• **Task statement**:
Return the full listing word for word, but drop every picture from it.

• **Material provided**:
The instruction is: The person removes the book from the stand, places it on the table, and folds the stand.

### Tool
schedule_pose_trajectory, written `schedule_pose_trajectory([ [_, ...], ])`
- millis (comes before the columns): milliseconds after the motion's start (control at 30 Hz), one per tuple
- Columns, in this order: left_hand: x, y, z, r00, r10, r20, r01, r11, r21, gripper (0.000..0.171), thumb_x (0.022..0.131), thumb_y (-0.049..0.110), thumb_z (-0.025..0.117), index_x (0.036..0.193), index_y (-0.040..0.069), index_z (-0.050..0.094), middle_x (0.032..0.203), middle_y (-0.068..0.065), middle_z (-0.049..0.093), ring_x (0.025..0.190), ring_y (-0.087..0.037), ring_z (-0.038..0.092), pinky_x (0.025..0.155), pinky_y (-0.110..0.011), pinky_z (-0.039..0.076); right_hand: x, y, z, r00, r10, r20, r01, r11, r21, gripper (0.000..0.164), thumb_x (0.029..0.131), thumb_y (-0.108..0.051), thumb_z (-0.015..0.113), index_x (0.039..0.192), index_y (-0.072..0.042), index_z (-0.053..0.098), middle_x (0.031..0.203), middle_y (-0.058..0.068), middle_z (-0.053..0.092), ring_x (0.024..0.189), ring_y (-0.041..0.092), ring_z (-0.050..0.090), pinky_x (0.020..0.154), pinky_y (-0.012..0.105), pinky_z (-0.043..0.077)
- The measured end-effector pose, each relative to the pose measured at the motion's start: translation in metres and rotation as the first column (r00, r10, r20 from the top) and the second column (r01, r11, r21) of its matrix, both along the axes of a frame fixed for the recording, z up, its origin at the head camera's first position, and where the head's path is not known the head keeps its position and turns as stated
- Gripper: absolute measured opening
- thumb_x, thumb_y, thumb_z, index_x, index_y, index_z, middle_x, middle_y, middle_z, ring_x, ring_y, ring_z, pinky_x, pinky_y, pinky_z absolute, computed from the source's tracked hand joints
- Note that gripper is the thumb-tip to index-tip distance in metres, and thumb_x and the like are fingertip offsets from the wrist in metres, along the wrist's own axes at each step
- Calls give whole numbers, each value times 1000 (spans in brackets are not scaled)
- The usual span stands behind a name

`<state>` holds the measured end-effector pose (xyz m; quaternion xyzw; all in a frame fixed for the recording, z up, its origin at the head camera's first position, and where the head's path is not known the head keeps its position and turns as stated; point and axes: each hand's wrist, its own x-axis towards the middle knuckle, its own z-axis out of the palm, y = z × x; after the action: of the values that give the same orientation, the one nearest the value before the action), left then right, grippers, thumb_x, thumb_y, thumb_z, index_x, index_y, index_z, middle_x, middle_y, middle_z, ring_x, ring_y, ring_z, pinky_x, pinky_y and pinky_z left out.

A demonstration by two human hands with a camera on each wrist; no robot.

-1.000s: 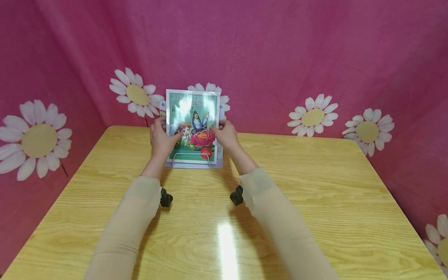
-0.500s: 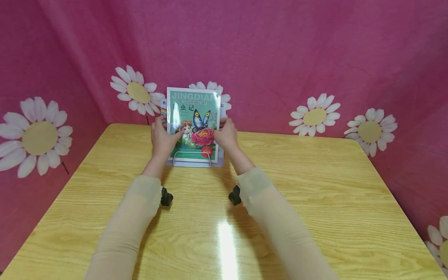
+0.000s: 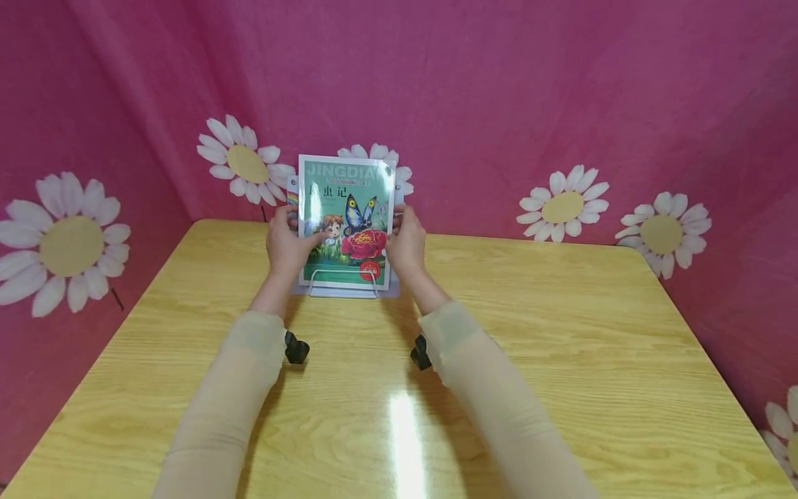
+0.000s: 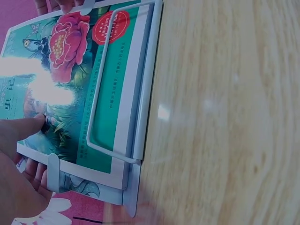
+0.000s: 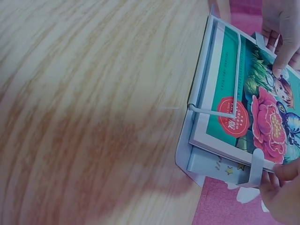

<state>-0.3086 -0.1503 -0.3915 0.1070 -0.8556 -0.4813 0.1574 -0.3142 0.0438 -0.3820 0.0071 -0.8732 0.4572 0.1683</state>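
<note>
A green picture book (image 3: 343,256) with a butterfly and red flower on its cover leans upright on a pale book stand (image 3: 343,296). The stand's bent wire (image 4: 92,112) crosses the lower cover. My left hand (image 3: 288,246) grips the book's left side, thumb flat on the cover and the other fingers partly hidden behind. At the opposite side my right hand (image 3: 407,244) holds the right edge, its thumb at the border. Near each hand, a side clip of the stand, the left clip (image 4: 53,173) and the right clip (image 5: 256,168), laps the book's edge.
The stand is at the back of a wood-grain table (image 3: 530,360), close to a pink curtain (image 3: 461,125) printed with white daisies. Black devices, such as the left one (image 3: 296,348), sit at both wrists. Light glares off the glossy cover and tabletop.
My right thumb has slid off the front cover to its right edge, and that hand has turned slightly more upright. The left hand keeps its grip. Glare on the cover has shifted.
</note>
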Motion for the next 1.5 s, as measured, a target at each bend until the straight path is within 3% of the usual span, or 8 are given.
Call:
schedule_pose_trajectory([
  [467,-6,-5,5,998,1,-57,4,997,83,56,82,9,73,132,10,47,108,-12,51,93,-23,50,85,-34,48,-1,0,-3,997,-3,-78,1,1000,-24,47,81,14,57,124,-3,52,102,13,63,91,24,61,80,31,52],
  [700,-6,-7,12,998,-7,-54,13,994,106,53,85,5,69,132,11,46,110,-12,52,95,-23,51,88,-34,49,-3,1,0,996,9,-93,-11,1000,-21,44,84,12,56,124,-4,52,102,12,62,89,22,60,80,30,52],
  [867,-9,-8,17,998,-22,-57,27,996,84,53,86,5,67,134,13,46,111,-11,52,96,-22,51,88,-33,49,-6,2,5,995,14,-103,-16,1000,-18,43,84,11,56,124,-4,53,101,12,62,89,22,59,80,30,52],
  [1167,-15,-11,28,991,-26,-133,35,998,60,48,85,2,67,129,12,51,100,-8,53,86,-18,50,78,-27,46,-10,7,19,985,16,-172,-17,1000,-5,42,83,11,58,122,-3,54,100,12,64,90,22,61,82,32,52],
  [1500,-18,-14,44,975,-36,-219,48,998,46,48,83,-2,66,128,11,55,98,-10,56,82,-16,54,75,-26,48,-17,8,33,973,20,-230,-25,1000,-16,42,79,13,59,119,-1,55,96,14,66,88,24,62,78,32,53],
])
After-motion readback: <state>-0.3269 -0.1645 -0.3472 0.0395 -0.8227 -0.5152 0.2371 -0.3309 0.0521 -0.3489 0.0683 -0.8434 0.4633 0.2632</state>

• **Response area**:
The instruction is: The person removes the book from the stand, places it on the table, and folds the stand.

### Tool
schedule_pose_trajectory, written `schedule_pose_trajectory([ [_, ...], ])`
- millis (comes before the columns): milliseconds after the motion's start (control at 30 Hz), one per tuple
- Columns, in this order: left_hand: x, y, z, r00, r10, r20, r01, r11, r21, gripper (0.000..0.171), thumb_x (0.022..0.131), thumb_y (-0.049..0.110), thumb_z (-0.025..0.117), index_x (0.036..0.193), index_y (-0.040..0.069), index_z (-0.050..0.094), middle_x (0.032..0.203), middle_y (-0.068..0.065), middle_z (-0.049..0.093), ring_x (0.025..0.190), ring_y (-0.087..0.037), ring_z (-0.038..0.092), pinky_x (0.025..0.155), pinky_y (-0.110..0.011), pinky_z (-0.039..0.076); right_hand: x, y, z, r00, r10, r20, r01, r11, r21, gripper (0.000..0.164), thumb_x (0.029..0.131), thumb_y (-0.108..0.051), thumb_z (-0.015..0.113), index_x (0.039..0.192), index_y (-0.072..0.042), index_z (-0.053..0.098), middle_x (0.031..0.203), middle_y (-0.058..0.068), middle_z (-0.053..0.092), ring_x (0.024..0.189), ring_y (-0.041..0.092), ring_z (-0.050..0.090), pinky_x (0.020..0.154), pinky_y (-0.012..0.105), pinky_z (-0.043..0.077)
- The measured end-effector pose, each relative to the pose measured at the motion's start: translation in metres and rotation as the first column (r00, r10, r20 from the top) and the second column (r01, r11, r21) of its matrix, both along the axes of a frame fixed for the recording, z up, its origin at the head camera's first position, and where the head's path is not known the head keeps its position and turns as stated
- Gripper: absolute measured opening
- thumb_x, thumb_y, thumb_z, index_x, index_y, index_z, middle_x, middle_y, middle_z, ring_x, ring_y, ring_z, pinky_x, pinky_y, pinky_z absolute, computed from the source's tracked hand joints
- Note that gripper is the thumb-tip to index-tip distance in metres, and thumb_x and the like are fingertip offsets from the wrist in metres, along the wrist's own axes at each step
- Calls give whole numbers, each value times 1000 (spans in brackets are not scaled)
- The usual span stands behind a name

`<state>` holds the measured end-effector pose (xyz m; quaternion xyzw; all in a frame fixed for the recording, z up, its origin at the head camera's first position, and where the head's path is not known the head keeps its position and turns as stated; point and axes: each hand's wrist, its own x-axis towards the middle knuckle, its own z-axis out of the palm, y = z × x; after the action: of the values that give the same orientation, the one nearest the value before the action), left then right, grippers, thumb_x, thumb_y, thumb_z, index_x, index_y, index_z, middle_x, middle_y, middle_z, ring_x, ring_y, ring_z, pinky_x, pinky_y and pinky_z left out.

A demonstration by two human hands with a camera on each wrist; no robot.

-1.000s: 
-0.500s: 
+0.000s: 
+0.000s: 
+0.000s: 

<state>-0.3086 -0.1503 -0.3915 0.1070 -0.8556 -0.4813 0.1574 -0.3142 0.0438 -0.3820 0.0071 -0.8732 0.4572 0.1683</state>
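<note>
A green picture book (image 3: 343,256) with a butterfly and red flower on its cover leans upright on a pale book stand (image 3: 343,296). The stand's bent wire (image 4: 92,112) crosses the lower cover. My left hand (image 3: 288,246) grips the book's left side, thumb flat on the cover and the other fingers partly hidden behind. At the opposite side my right hand (image 3: 407,244) holds the right edge, its thumb at the border. Near each hand, a side clip of the stand, the left clip (image 4: 53,173) and the right clip (image 5: 256,168), laps the book's edge.
The stand is at the back of a wood-grain table (image 3: 530,360), close to a pink curtain (image 3: 461,125) printed with white daisies. Black devices, such as the left one (image 3: 296,348), sit at both wrists. Light glares off the glossy cover and tabletop.
My right thumb has slid off the front cover to its right edge, and that hand has turned slightly more upright. The left hand keeps its grip. Glare on the cover has shifted.
</note>
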Motion for the next 1.5 s, as measured, a target at each bend until the straight path is within 3% of the usual span, or 8 are given.
Call:
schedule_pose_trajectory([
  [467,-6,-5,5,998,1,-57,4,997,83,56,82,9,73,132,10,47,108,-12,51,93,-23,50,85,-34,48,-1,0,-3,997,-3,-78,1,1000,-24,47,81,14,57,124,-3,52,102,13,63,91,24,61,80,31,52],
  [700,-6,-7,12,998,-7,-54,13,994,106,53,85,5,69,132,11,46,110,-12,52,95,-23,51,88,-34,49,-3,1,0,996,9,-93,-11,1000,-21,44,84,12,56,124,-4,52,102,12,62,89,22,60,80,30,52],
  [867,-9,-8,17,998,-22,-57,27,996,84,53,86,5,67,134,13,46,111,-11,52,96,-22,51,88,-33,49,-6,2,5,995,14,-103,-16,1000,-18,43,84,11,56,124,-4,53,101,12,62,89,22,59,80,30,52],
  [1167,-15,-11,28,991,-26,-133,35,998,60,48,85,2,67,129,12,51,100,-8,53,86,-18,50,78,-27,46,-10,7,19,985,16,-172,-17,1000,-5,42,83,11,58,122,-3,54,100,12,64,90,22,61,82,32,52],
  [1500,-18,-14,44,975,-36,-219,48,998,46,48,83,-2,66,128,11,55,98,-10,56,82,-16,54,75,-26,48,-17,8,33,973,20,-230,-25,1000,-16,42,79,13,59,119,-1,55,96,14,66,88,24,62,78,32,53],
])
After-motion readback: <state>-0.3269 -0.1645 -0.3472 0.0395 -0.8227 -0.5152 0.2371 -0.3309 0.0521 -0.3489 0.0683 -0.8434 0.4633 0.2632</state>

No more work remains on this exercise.